I randomly drug-test for a wide range of substances. I don’t test because of a lack of trust for patients; I test because before the era of buprenorphine, insight—a more fundamental character trait than honesty– would rapidly change after relapse. Almost immediately after the onset of an opioid high, the people using lost insight into the big picture and saw only what needed to be done right then—to cover up evidence of the relapse and avoid experiencing whatever shame-inducing consequences would likely come their way.
I was one of those people who experienced that rapid loss of insight after my relapse, back in 2000. For years I had attended AA and NA, attending hundreds if not thousands of meetings over seven years. I remember comforting myself that ‘if I ever get off track, at least I now know where the door is to get back.’ I didn’t realize that at the instant one relapses, that door becomes nowhere to be found.

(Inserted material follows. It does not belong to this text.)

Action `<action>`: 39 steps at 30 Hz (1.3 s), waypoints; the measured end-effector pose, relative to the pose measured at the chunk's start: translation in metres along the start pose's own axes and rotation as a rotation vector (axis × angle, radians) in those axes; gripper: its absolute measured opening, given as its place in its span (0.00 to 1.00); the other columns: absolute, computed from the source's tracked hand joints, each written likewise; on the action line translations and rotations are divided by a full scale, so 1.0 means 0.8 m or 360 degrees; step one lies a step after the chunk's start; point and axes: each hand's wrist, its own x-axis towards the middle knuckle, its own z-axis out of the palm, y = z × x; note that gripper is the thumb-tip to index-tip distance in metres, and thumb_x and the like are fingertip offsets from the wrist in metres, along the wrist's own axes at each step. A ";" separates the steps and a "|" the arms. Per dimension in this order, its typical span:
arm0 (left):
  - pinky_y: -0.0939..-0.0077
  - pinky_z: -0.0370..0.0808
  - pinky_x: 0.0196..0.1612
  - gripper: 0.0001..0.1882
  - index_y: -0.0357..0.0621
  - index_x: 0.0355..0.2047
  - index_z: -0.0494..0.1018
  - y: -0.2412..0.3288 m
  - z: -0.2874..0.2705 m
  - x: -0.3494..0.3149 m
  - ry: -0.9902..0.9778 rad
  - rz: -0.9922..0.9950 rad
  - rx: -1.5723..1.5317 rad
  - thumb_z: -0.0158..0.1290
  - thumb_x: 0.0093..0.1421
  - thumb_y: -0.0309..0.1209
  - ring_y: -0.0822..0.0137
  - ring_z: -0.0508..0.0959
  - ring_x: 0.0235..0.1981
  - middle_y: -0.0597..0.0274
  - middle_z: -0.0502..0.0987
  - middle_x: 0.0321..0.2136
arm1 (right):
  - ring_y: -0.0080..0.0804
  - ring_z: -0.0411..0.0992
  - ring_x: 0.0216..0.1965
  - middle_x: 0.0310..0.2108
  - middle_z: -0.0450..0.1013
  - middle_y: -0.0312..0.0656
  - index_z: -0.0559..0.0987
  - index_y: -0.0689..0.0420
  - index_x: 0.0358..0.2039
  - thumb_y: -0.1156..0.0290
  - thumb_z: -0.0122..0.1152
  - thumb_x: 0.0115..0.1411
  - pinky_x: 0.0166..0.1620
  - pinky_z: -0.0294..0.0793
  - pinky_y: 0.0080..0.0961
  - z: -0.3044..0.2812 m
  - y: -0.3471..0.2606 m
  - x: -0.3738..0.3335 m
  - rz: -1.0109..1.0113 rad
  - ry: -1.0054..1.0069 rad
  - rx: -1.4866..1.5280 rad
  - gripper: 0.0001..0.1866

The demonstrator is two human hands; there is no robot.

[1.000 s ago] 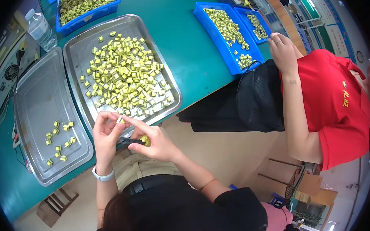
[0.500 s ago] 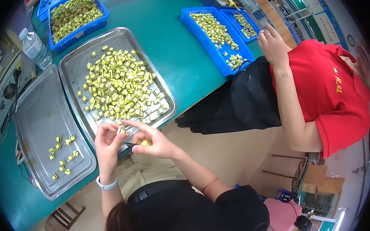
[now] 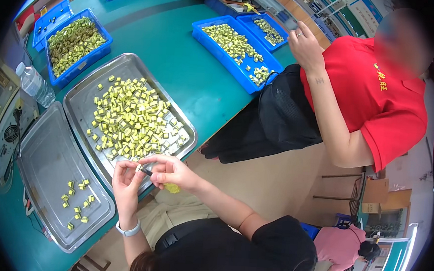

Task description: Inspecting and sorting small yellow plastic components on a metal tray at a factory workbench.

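Close to the front edge of the metal tray, my left hand (image 3: 127, 183) pinches a small transformer (image 3: 139, 168) between thumb and fingertips. My right hand (image 3: 177, 174) is closed round a slim black tool (image 3: 146, 172), whose exact kind is unclear. Its tip meets or nearly meets the transformer. A yellow piece (image 3: 172, 188), perhaps the tool's handle end, shows below the right palm. Beyond both hands, a heap of yellow-wrapped transformers (image 3: 131, 115) lies in the large metal tray (image 3: 82, 100). Several more transformers (image 3: 77, 210) sit in the second metal tray (image 3: 44, 162) on the left.
Blue bins of similar parts (image 3: 77, 70) (image 3: 203, 38) stand on the green table (image 3: 158, 42). A water bottle (image 3: 36, 85) and grey equipment (image 3: 4, 122) flank the left tray. To the right stands a person in a red shirt (image 3: 348, 94), one hand (image 3: 306, 49) raised.
The view has shifted, so the trays appear lower. My hands stay together; the black tool's tip now points up at the transformer, and the yellow piece shows lower, under my right hand.
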 end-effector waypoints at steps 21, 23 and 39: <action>0.74 0.74 0.54 0.15 0.41 0.47 0.67 -0.006 -0.009 -0.004 0.0204 -0.0022 -0.0028 0.55 0.62 0.15 0.67 0.76 0.50 0.58 0.73 0.48 | 0.18 0.71 0.26 0.26 0.74 0.34 0.70 0.62 0.61 0.69 0.62 0.64 0.30 0.73 0.19 0.004 0.014 0.004 0.0026 0.0017 0.0177 0.26; 0.72 0.74 0.54 0.15 0.40 0.47 0.67 -0.005 -0.009 -0.008 0.0148 0.0039 -0.0015 0.55 0.62 0.15 0.66 0.76 0.50 0.58 0.73 0.48 | 0.19 0.72 0.28 0.27 0.74 0.34 0.70 0.63 0.61 0.70 0.62 0.63 0.30 0.73 0.19 0.007 0.008 0.002 0.0057 0.0032 0.0164 0.26; 0.69 0.73 0.57 0.16 0.38 0.49 0.67 -0.003 -0.004 0.000 0.0135 0.0026 0.0005 0.52 0.62 0.14 0.65 0.74 0.54 0.54 0.72 0.51 | 0.20 0.73 0.29 0.28 0.74 0.35 0.67 0.61 0.64 0.68 0.64 0.62 0.32 0.74 0.20 -0.009 -0.001 0.005 0.0128 -0.0075 0.0110 0.31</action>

Where does it go? I can’t say for sure. But the humility needed in order to ask for help while passing through the door is suddenly replaced by the need for secrets—secrets about everything. As soon as I relapsed, nobody could be trusted. Nobody would understand me. I was on my own.
Contrast that with the experience of a patient on buprenorphine who recently relapsed with heroin. I realize, of course, that I am talking about a couple people and making broad generalizations. But I have seen examples that support theses generalizations in several cases, and the examples have consistently followed the paths that I’m about to describe.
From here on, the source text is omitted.